> **Work item**:
Of all the entries below, only the lines from the one with "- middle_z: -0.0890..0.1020" up to and including the one with "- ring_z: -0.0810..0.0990" are to be duplicated exactly.

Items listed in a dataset
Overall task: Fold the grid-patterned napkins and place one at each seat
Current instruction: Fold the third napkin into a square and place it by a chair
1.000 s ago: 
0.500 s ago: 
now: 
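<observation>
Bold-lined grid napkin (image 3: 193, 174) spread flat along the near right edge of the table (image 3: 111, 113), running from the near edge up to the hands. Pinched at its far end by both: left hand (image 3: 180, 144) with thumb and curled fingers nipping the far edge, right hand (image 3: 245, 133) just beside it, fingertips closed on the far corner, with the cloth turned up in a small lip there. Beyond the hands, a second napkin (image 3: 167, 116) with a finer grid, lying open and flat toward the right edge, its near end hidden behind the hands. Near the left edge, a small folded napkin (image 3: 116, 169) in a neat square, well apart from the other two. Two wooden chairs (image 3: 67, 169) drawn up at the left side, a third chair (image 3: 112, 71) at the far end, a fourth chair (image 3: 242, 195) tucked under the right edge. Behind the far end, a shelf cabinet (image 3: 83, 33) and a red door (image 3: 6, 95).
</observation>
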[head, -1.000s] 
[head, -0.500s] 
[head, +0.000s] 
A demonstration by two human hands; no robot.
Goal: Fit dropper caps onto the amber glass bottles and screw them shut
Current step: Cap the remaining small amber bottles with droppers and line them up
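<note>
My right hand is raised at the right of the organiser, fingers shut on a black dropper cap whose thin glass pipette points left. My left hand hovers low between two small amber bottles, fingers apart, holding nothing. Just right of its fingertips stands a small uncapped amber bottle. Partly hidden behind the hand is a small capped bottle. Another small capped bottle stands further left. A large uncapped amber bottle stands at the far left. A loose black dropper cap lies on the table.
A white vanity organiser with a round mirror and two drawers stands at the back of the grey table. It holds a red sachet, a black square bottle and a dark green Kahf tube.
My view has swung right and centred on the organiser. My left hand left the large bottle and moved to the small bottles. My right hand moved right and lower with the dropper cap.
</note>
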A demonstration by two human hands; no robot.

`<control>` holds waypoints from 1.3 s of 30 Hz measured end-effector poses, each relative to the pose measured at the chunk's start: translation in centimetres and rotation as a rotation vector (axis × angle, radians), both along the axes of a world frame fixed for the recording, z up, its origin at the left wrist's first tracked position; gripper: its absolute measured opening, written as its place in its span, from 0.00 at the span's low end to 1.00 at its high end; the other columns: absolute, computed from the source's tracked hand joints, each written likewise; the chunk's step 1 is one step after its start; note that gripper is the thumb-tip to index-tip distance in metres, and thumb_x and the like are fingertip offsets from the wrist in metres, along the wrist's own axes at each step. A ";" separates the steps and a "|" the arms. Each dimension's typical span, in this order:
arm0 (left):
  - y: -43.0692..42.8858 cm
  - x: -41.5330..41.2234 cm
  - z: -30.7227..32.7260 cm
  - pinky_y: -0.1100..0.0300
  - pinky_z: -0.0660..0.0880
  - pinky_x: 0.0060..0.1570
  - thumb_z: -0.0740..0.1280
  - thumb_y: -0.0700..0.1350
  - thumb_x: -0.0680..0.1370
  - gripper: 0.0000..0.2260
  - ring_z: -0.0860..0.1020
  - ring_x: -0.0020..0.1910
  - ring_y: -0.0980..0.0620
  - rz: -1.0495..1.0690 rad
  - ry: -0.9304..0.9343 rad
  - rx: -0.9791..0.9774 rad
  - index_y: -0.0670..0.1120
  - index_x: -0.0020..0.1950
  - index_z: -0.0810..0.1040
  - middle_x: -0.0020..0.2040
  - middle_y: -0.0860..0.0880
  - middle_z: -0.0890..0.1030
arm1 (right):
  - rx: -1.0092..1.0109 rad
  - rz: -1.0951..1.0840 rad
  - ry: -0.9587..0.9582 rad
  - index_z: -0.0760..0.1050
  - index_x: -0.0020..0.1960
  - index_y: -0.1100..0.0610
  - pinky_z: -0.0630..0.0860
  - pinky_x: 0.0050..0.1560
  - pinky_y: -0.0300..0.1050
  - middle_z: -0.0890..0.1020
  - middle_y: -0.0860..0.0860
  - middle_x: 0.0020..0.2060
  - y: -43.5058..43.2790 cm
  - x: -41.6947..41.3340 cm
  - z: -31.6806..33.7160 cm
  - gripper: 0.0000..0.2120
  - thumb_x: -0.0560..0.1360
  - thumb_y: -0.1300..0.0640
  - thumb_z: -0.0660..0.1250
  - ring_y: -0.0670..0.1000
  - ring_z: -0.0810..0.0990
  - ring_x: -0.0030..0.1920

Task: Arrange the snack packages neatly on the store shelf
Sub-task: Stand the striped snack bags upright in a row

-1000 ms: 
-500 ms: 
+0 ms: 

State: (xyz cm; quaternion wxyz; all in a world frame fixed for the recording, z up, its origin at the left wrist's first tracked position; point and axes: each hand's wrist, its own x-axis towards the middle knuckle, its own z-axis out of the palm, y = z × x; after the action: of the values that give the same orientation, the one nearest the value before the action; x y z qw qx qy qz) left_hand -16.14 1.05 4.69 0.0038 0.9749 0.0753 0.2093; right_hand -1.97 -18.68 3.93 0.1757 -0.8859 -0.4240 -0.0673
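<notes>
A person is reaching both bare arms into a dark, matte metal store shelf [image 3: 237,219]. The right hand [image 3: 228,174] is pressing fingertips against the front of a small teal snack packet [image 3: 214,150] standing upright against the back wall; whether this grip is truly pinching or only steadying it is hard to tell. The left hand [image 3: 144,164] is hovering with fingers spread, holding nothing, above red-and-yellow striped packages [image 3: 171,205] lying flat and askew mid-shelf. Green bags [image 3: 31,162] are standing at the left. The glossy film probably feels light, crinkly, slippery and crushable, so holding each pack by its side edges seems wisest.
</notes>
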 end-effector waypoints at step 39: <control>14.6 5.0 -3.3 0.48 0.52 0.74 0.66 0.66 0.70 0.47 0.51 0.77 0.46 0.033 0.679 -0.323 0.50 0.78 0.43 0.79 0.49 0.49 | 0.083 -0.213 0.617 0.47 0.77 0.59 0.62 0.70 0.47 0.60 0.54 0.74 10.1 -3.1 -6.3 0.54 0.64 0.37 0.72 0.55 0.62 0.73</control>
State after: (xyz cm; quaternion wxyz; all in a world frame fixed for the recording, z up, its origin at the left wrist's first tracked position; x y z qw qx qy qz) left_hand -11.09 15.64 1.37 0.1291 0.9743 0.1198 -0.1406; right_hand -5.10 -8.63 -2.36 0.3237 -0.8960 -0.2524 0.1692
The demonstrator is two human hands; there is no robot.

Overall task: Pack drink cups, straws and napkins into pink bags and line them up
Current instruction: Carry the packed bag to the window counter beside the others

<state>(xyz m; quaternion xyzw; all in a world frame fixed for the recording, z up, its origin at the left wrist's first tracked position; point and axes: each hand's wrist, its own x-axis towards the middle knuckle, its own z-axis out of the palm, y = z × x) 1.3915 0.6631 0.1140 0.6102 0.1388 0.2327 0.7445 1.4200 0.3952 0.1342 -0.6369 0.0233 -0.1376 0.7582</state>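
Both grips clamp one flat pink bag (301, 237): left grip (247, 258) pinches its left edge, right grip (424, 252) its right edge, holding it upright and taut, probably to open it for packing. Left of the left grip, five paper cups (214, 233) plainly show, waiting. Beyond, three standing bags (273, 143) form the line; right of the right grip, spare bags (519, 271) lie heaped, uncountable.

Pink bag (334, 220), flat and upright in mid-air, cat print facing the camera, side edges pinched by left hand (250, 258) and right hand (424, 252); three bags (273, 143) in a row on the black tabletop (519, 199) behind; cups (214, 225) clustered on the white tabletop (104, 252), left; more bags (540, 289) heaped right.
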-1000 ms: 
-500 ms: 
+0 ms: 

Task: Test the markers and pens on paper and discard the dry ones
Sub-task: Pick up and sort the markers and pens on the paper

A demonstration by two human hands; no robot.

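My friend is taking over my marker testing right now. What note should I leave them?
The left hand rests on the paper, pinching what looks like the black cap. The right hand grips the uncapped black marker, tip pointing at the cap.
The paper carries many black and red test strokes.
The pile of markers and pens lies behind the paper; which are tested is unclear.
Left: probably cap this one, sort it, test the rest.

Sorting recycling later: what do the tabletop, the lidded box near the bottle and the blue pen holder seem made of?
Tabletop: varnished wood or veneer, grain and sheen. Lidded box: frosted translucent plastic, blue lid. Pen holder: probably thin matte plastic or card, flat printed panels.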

> **Answer below**:
  - middle_z: -0.0890..0.1020
  - middle_y: -0.0860..0.0860
  - middle_x: 0.0020..0.2060
  - y: -43.5058..43.2790 cm
  - x: -41.6947..41.3340 cm
  - z: -31.6806..33.7160 cm
  - gripper: 0.0000..0.2120
  - thumb_x: -0.0560..0.1360
  - thumb_y: -0.1300..0.0640
  - thumb_z: -0.0660..0.1250
  - ring_y: -0.0670..0.1000
  - ring_z: -0.0810..0.0990

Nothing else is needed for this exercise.